Department of Chemistry, New York University, 1021 Silver, 100 Washington Square East, New York, NY 10003, USA.
Computer Science Department, College of Staten Island, City University of New York, Staten Island, New York, NY 10314, USA.
Methods. 2019 Jun 1;162-163:74-84. doi: 10.1016/j.ymeth.2019.03.022. Epub 2019 Mar 27.

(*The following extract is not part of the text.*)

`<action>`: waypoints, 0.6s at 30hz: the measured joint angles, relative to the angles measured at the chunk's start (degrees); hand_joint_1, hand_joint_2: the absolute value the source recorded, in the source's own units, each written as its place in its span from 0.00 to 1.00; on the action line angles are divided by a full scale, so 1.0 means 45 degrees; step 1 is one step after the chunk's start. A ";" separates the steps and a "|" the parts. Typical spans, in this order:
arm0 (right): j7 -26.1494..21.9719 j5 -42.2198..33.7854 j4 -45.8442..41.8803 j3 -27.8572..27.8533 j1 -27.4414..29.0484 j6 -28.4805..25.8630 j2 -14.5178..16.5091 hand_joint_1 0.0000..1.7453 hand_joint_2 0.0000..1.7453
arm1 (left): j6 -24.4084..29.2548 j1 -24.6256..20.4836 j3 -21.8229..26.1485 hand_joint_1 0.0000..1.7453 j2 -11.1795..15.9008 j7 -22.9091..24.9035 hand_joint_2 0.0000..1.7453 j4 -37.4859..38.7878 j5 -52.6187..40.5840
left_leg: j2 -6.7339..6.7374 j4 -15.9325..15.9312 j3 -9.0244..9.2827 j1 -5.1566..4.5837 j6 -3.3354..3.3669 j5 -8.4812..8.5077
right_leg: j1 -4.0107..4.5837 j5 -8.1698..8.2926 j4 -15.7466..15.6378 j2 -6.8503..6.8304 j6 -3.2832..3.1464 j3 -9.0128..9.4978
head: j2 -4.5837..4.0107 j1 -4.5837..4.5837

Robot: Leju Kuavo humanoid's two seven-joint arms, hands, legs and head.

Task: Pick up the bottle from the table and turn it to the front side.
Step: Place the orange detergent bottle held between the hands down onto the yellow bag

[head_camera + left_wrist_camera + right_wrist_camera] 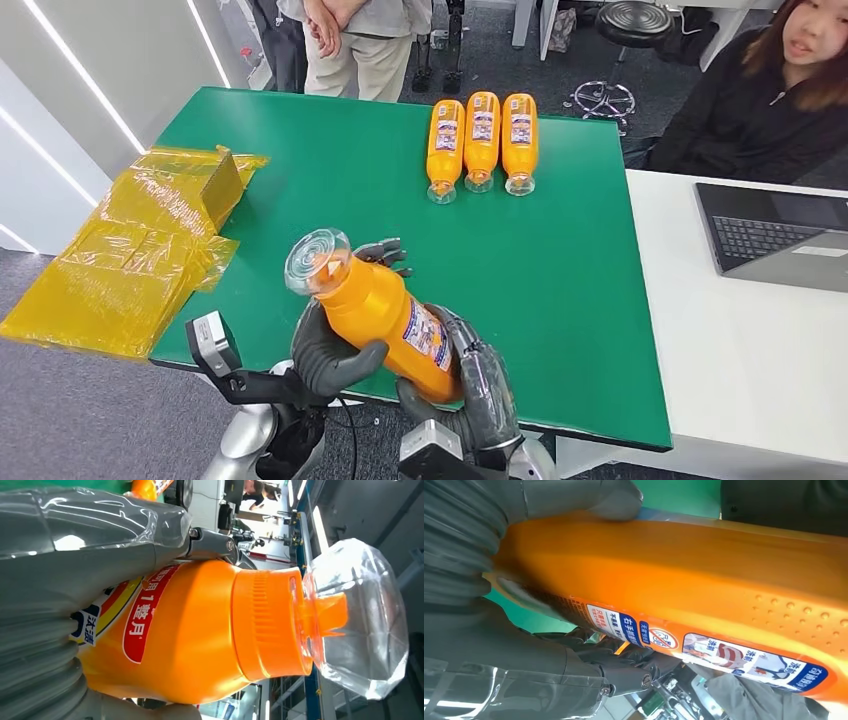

Exploring novel RNA topologies is imperative for understanding RNA structure and pursuing its design. Our RNA-As-Graphs (RAG) approach exploits graph theory tools and uses coarse-grained tree and dual graphs to represent RNA helices and loops by vertices and edges. Only dual graphs represent pseudoknotted RNAs fully. Here we develop a dual graph enumeration algorithm to generate an expanded library of dual graph topologies for 2-9 vertices, and extend our dual graph partitioning algorithm to identify all possible RNA subgraphs. Our enumeration algorithm connects smaller-vertex graphs, using all possible edge combinations, to build larger-vertex graphs and retain all non-isomorphic graph topologies, thereby more than doubling the size of our prior library to a total of 110,667 dual graph topologies. We apply our dual graph partitioning algorithm, which keeps pseudoknots and junctions intact, to all existing RNA structures to identify all possible substructures up to 9 vertices. In addition, our expanded dual graph library assigns graph topologies to all RNA graphs and subgraphs, rectifying prior inconsistencies. We update our RAG-3Dual database of RNA atomic fragments with all newly identified substructures and their graph IDs, increasing its size by more than 50 times. The enlarged dual graph library and RAG-3Dual database provide a comprehensive repertoire of graph topologies and atomic fragments to study yet undiscovered RNA molecules and design RNA sequences with novel topologies, including a variety of pseudoknotted RNAs.
探索新的 RNA 拓扑结构对于理解 RNA 结构和追求其设计至关重要。我们的 RNA 图(RAG)方法利用图论工具,并使用粗粒度的树和对偶图通过顶点和边来表示 RNA 螺旋和环。只有对偶图才能完全表示伪结 RNA。在这里,我们开发了对偶图枚举算法来生成 2-9 个顶点的对偶图拓扑的扩展库,并扩展了我们的对偶图分区算法来识别所有可能的 RNA 子图。我们的枚举算法通过使用所有可能的边组合连接较小顶点的图,来构建更大顶点的图,并保留所有非同构的图拓扑,从而将我们之前的库的大小增加了一倍以上,总共达到 110667 种对偶图拓扑。我们应用我们的对偶图分区算法,它保持伪结和连接点的完整性,来识别所有现有的 RNA 结构中最多 9 个顶点的所有可能的子结构。此外,我们扩展的对偶图库将图拓扑分配给所有 RNA 图和子图,纠正了之前的不一致。我们用所有新识别的子结构及其图 ID 更新了 RAG-3Dual RNA 原子片段数据库,使其大小增加了 50 多倍。扩大的对偶图库和 RAG-3Dual 数据库提供了一个全面的图拓扑和原子片段库,用于研究尚未发现的 RNA 分子,并设计具有新拓扑的 RNA 序列,包括各种伪结 RNA。